May is mission pastor at The Gathering, a nondenominational church in South Knoxville that Branum attends. He heads up The Lord’s House charity and has worked closely with Branum, who lives in Sevierville. He described getting a call from Jeff Mynatt, president and founder of Volunteer Rides, which gives away restored, like-new vehicles to deserving recipients.

Mynatt told May he had a car to give away and wanted a recommendation.

May, who has witnessed Branum work tirelessly to feed homeless people in Knoxville and help survivors of the Gatlinburg fires who cannot afford housing, said it was an easy choice.

This is the third year that Mynatt and his wife, Amy, have gotten together with partners like Micah and Josh Reynolds at Courtesy Body Works to fix up a car to give away. This year the Reynolds brothers took a banged-up 2009 Volkswagen Jetta (donated by Volunteer Rotary Club board member Bill King) and worked on the engine, the air intake, the left fender, the bumper and headlights.

Mynatt is manager of Byrd’s Automotive and uses his business connections in service of his charity. His friends at Volunteer Rotary pitched in to help, and the group gathered Thursday morning to present Branum and her 18-month-old grandson, Braelynn, whom she is raising, with a shiny red station wagon and $500 for insurance.

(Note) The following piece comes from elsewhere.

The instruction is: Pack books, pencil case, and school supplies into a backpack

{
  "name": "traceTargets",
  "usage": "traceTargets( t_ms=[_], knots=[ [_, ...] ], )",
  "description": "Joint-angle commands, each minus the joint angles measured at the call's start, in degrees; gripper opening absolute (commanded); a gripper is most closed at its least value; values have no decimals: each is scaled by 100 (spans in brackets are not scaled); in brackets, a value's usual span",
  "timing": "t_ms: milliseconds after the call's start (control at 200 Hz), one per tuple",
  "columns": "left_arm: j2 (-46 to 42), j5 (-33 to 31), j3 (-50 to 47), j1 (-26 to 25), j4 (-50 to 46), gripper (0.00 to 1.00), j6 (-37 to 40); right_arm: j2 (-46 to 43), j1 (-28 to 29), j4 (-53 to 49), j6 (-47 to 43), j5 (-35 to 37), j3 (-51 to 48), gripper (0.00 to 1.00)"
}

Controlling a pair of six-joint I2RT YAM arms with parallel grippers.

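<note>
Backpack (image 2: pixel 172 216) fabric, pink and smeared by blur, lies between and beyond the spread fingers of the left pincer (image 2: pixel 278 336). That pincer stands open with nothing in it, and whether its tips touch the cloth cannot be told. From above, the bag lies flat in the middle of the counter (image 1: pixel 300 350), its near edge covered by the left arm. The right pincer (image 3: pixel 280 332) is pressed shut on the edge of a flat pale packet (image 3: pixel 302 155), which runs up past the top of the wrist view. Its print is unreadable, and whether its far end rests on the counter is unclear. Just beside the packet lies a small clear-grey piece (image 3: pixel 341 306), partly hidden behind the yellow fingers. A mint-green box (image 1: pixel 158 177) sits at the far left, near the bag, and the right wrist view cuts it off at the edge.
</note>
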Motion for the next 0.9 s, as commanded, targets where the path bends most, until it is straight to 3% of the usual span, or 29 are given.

“Totally surprised, totally thankful” was how she described her feelings at the end of the day.

She said she has already promised her old van to some people who have been helping her in Gatlinburg, where she has gotten to know a whole community of “really precious people” in need. She has a vision for them and one day hopes to be able to acquire enough acreage to build tiny houses with enough land left over to farm and build a community that she plans to call Restoration Village.

“If I can get enough people in tiny houses willing to work and put half their salary in the bank, after a year they’d have a fund for housing. People are willing to work, but they’ve got to have a place to go,” she said. “We’re on the streets constantly.”